The trial court refused to instruct as requested, and thus the assignment of error is preserved for appeal even though no formal objection was made by Nationwide after the judge gave his instructions to the jury.

Having determined that Nationwide's objection is properly preserved, we address the issue of the propriety of the instruction requested by Nationwide. The language contained in the insurance policy controls the measure of damages upon proof of a covered loss. Andrews v. Great American Ins. Co., 223 N.C. 583, 586-87, 27 S.E.2d 633, 635 (1943). The policy issued by Nationwide to the Guythers contains a "Loss Settlement" provision which provides that, with certain limitations, the policy will pay the "replacement cost" for the covered building. Replacement cost under the "Loss Settlement" provision is determined by the application of a formula set forth in the policy which limits coverage based on the relationship between the dollar amount of insurance coverage issued and the replacement cost of the building. In addition, the policy contains a provision whereby the insured may disregard the replacement cost provisions and "make a claim under this policy for loss or damage to buildings on an actual cash value basis." Although the term "actual cash value" is not defined in the policy, it is generally determined by subtracting the fair market value of the property after the damage from the fair market value of the property before the damage. See Blacks's Law Dictionary 33 (5th ed. 1981); 15 George J. Couch, Couch Cyclopedia of Insurance Law § 54:127 (Mark S. Rhodes ed., 2d ed. rev. vol. 1983). Thus, if the Guythers had sought to recover under the "actual cash value" provision of the policy, Nationwide's proposed instruction would have been correct. However, the record reveals that the Guythers sought to recover not the "actual cash value" of the damage to their home but the replacement cost under the "Loss Settlement" section of the policy. The instruction requested by Nationwide was, *245 therefore, not the correct measure of damages, and it was not error for the court to refuse to so instruct.

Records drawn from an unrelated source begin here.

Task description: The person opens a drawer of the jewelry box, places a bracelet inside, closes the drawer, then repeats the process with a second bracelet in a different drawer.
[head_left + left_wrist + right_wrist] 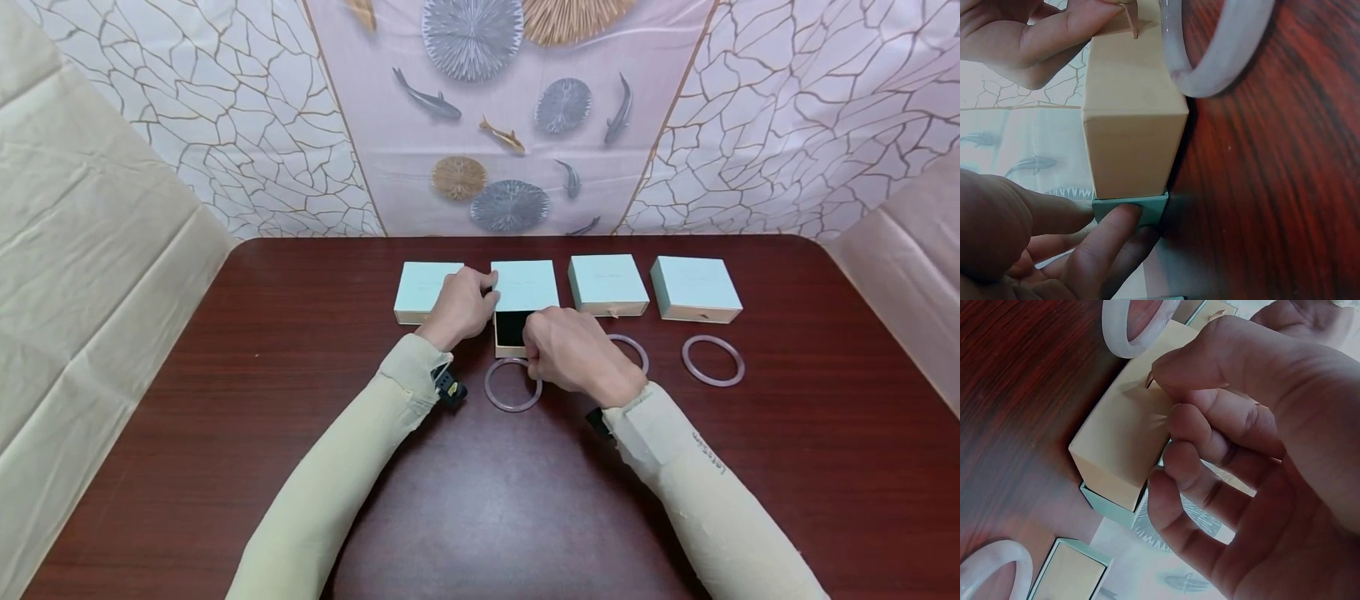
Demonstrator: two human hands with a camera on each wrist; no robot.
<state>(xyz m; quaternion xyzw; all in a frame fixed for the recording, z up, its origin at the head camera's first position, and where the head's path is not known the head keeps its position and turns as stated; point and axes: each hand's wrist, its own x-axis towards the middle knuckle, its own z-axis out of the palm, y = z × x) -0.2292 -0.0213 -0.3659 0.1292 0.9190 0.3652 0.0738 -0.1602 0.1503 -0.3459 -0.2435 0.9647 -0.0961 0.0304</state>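
Note:
A pale mint drawer-style gift box [525, 286] stands on the table with its cream drawer [1135, 81] slid partly out at the front, showing a dark lining. My left hand [460, 307] grips the mint sleeve [1147, 209] at its side, thumb and fingers on opposite faces. At the drawer's front, my right hand [573, 350] pinches the small ribbon pull [1149, 379] between thumb and forefinger, its other fingers curled. A pale lilac bangle [487, 387] lies flat just in front of the drawer, below my right hand, which hides a bit of its rim.
Another mint box [420, 283] stands to the left, partly behind my left hand. Two more boxes, a middle one [607, 279] and a far-right one [697, 283], stand to the right. Before them lie a partly hidden bangle [643, 354] and a fully visible bangle [723, 382].

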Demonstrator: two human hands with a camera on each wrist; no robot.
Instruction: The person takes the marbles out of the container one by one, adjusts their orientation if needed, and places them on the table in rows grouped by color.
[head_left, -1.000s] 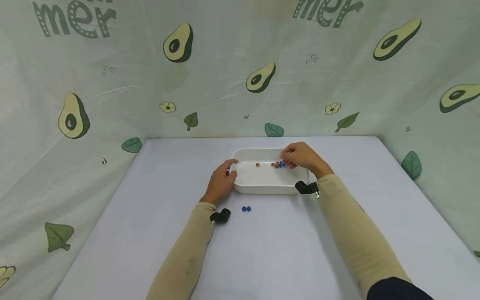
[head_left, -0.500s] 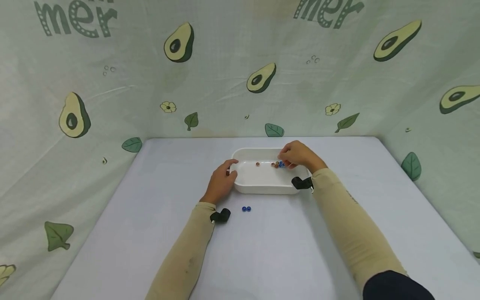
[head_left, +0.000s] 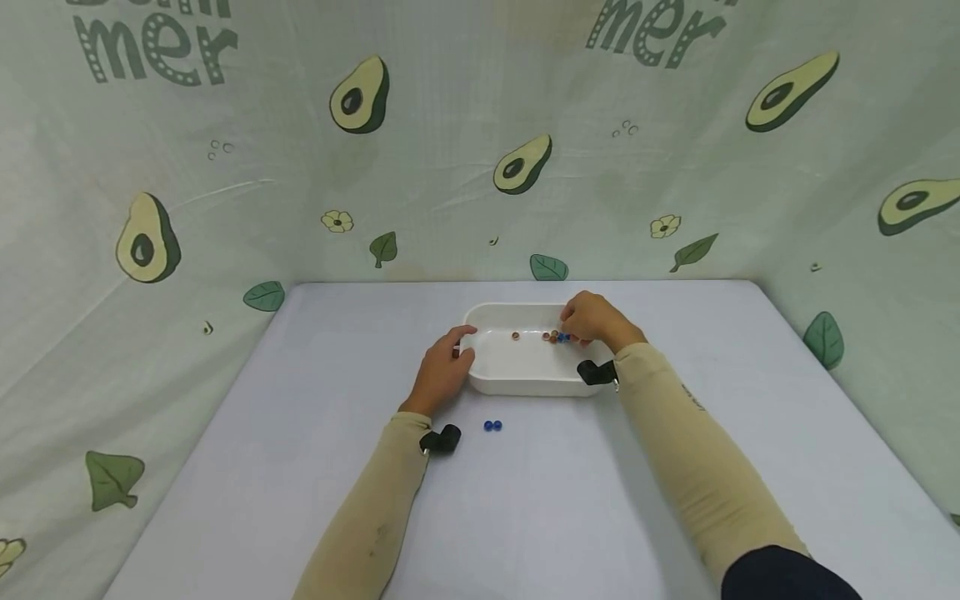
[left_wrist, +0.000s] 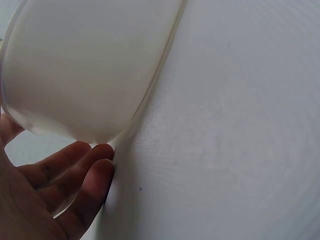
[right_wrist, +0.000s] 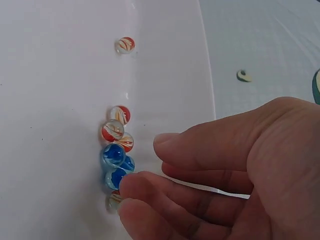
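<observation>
A white oblong tray (head_left: 517, 362) lies on the table, with a loose row of glass marbles inside along its far wall. Blue-swirled marbles (right_wrist: 114, 155) bunch against red-and-white ones (right_wrist: 113, 131); one red-and-white marble (right_wrist: 125, 45) lies apart. My left hand (head_left: 441, 372) holds the tray's left end, fingertips against its outer wall in the left wrist view. Over the tray's right part is my right hand (head_left: 596, 321), its fingertips (right_wrist: 135, 186) right at the lower marbles. Its thumb stands apart from the fingers with nothing visible between them, and the fingers partly cover the lowest marble.
Two dark blue marbles (head_left: 492, 426) lie side by side on the white table (head_left: 540, 508), in front of the tray. A pale green curtain (head_left: 442, 167) printed with avocados and leaves hangs behind the table and along both sides.
My right forearm has shifted slightly left, the hand staying at the marbles. The head view has tilted up a little. My left hand, the tray and the marbles look unmoved.
</observation>
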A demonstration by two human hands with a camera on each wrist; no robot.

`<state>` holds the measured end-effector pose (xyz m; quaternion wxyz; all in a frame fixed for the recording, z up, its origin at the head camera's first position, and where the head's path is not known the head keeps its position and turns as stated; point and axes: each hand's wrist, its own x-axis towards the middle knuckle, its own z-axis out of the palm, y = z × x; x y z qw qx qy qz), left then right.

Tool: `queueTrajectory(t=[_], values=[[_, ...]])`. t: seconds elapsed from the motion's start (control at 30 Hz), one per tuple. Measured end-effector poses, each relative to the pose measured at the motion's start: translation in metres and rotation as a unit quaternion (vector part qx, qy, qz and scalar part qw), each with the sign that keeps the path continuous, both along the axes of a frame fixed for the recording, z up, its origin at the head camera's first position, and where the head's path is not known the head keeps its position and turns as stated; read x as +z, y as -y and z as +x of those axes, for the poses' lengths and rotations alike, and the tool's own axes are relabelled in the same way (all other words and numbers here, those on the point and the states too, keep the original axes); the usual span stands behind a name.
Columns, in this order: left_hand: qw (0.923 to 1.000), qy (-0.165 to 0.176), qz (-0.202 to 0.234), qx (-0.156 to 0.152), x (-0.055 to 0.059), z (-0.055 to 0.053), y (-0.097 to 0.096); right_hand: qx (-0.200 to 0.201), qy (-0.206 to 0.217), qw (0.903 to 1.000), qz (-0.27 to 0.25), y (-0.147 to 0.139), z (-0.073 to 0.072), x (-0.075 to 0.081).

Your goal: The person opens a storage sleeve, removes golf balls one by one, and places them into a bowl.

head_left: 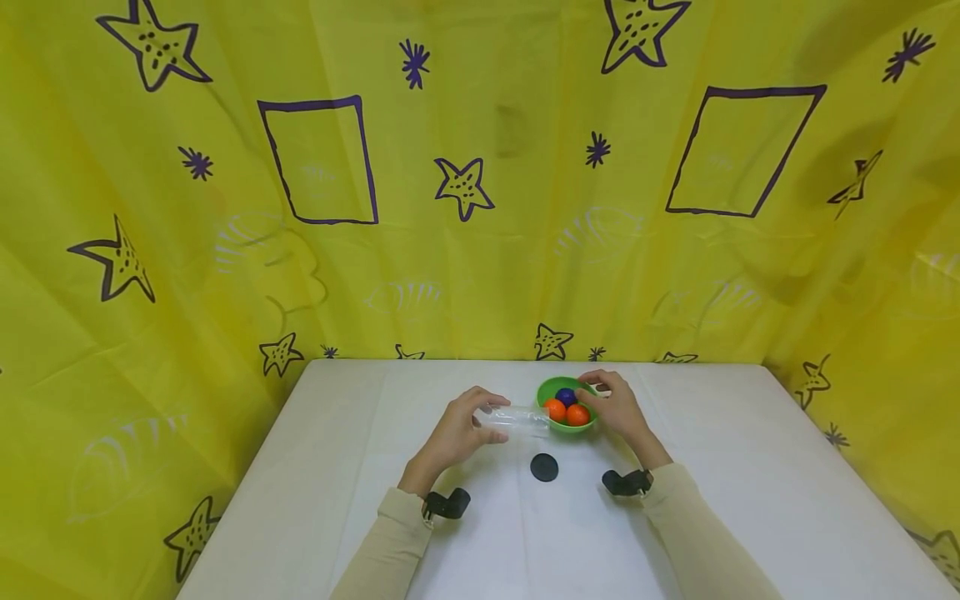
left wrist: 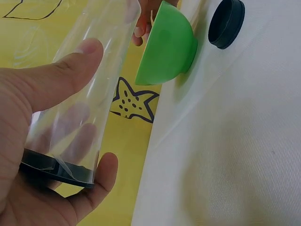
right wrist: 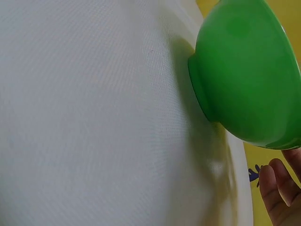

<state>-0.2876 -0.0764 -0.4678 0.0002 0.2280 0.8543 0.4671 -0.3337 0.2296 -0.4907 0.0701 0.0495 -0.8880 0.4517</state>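
My left hand [head_left: 455, 427] grips a clear plastic tube [head_left: 522, 422] lying nearly level, its far end over the left rim of a green bowl [head_left: 547, 388]. In the left wrist view, a black cap [left wrist: 59, 172] closes the tube's end near the palm. Inside the bowl are two orange balls [head_left: 578, 415] and a dark purple ball [head_left: 566, 397]. My right hand [head_left: 621, 410] is at the bowl's right side, thumb reaching over the rim towards the balls. Its other fingers [right wrist: 276, 186] show beyond the bowl, partly hidden by it.
A round black lid [head_left: 544, 467] lies on the white-covered table [head_left: 517, 533] in front of the bowl. Yellow curtain with stars [head_left: 465, 275] hangs along the table's back and sides. Each wrist wears a black camera mount [head_left: 447, 503].
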Motion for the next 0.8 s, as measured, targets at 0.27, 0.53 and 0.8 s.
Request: queueTrajectory(t=[0.27,0.53,0.8], values=[[0.9995,0.019,0.025,0.005,-0.001,-0.001,-0.001,-0.026,0.013,0.9990,-0.033,-0.002,0.007,-0.004],[0.9993,0.022,0.004,0.031,-0.006,-0.001,-0.002,-0.031,0.004,0.9986,-0.042,-0.004,0.018,-0.009],[0.9985,0.046,0.016,0.026,-0.010,-0.004,-0.002,-0.046,-0.003,0.9985,-0.028,-0.011,0.031,-0.009]])
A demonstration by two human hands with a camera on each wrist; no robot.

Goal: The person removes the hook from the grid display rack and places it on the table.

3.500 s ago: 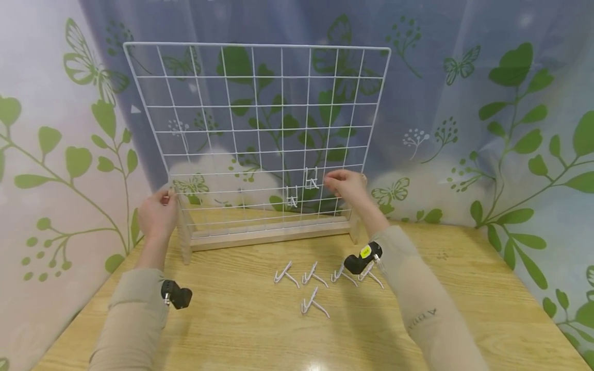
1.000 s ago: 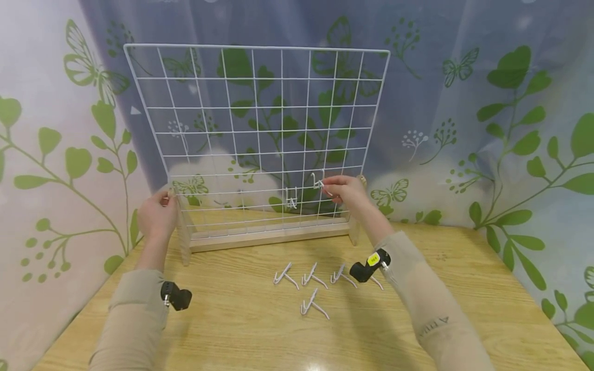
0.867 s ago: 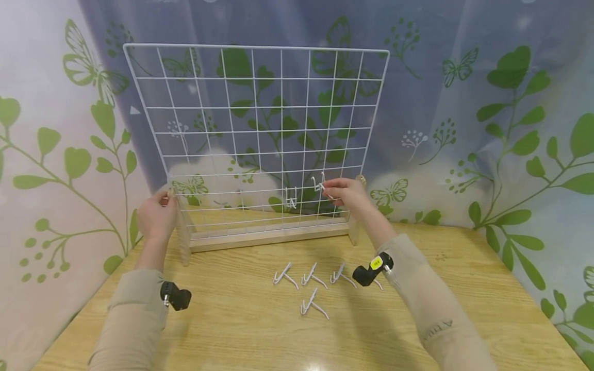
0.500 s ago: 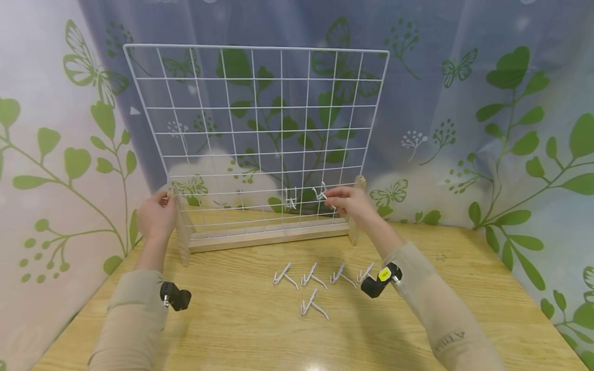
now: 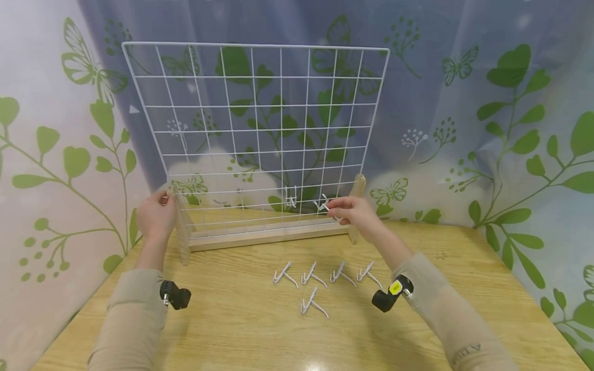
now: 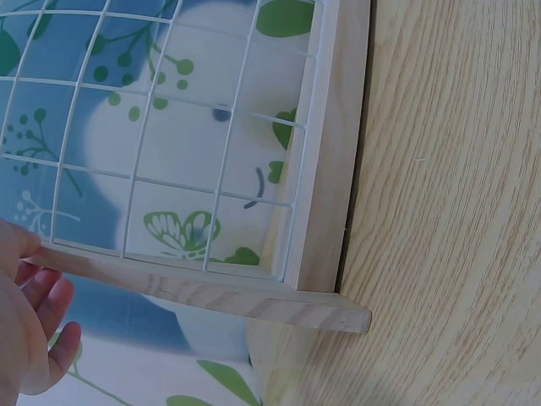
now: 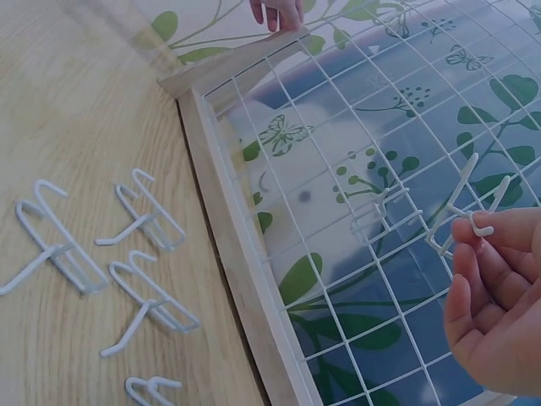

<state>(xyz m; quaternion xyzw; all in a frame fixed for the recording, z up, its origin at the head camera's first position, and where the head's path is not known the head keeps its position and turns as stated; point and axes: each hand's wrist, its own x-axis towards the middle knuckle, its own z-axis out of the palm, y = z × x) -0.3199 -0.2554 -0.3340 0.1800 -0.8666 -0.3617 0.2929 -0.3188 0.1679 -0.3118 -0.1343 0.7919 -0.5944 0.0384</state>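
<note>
A white wire grid panel stands upright in a wooden stand. At the stand's left upright, the thumb and fingers of my left hand pinch its top end. My right hand pinches a white wire hook by its projecting arm. In the head view this hook overlaps the lower right of the grid, its two bent prongs toward the wires. Left of it, another white hook hangs on the grid. The right wrist view shows the held hook tilted at my fingertips.
Several white hooks lie on the wood-grain table: a row in front of the stand, including one at its left end, and a single hook nearer me. A leaf-and-butterfly printed curtain hangs behind the table.
A hook that hung on the grid beside my right hand is now pinched in that hand, lower and slightly to the right. My left hand has stayed on the upright.
</note>
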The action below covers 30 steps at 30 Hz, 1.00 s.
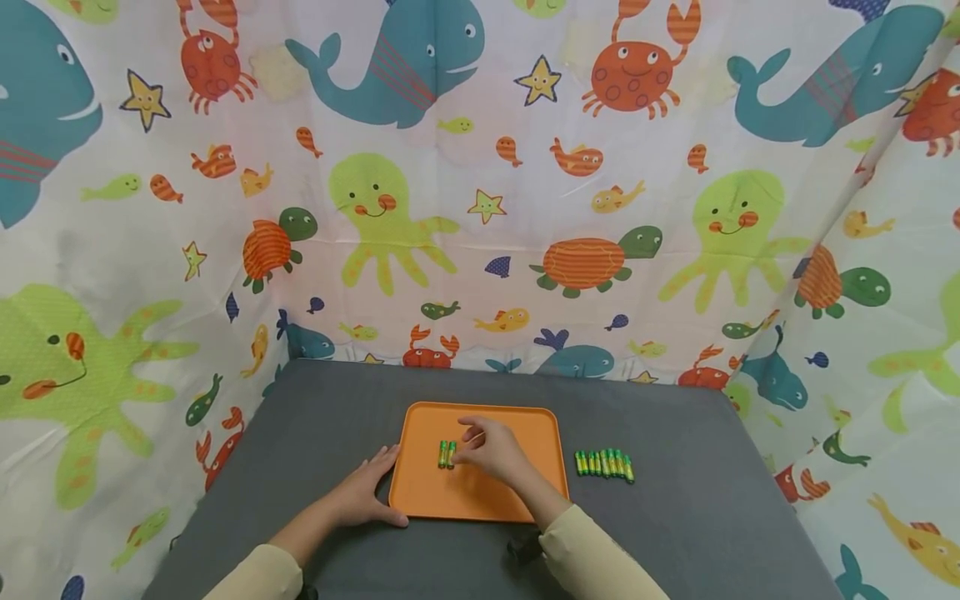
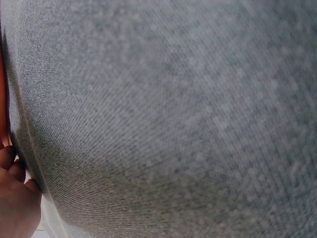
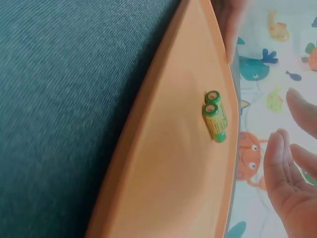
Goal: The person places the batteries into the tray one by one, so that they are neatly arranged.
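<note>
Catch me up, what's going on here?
A person's left grip rests against the left edge of an orange tray. Their right grip is over the tray, apparently holding nothing, just beside two green batteries set side by side in it. A row of more green batteries sits on the gray table, right of the tray.

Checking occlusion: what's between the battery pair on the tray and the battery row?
In the head view: the right hand, bare orange tray, its right rim, then grey table.
</note>
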Each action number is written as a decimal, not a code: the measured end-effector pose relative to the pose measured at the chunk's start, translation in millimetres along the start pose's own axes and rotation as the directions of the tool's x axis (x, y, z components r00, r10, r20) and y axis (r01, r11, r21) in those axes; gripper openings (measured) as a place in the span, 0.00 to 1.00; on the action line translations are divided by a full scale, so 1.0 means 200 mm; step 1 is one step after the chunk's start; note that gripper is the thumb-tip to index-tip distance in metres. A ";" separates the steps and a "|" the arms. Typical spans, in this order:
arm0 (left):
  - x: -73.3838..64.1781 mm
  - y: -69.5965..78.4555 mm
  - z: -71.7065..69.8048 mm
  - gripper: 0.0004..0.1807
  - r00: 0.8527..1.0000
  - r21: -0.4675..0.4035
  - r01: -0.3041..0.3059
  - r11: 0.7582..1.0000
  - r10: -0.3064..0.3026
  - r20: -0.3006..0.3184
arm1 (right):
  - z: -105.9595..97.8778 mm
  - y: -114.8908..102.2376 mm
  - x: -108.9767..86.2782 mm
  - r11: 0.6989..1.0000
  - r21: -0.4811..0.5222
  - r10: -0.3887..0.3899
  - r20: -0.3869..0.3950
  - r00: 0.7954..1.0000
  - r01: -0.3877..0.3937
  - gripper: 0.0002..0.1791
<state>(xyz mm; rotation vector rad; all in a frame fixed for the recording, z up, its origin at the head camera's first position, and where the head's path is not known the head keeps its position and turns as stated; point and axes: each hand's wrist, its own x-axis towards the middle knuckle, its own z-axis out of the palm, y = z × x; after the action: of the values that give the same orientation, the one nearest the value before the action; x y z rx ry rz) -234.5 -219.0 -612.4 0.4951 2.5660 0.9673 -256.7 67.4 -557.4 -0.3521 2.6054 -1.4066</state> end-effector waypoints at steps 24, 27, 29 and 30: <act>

We have considered the other assignments of error raised by the defendant and find that they are without merit. Accordingly, we find

No error.

JOHNSON and MARTIN, JJ., concur.

NOTES

[1] The policy states that coverage is provided for collapse caused by the weight of rain that collects on a roof, and does not mention the weight of snow. Nonetheless, the defendant did not raise this issue at trial and we will not address it for the first time on appeal.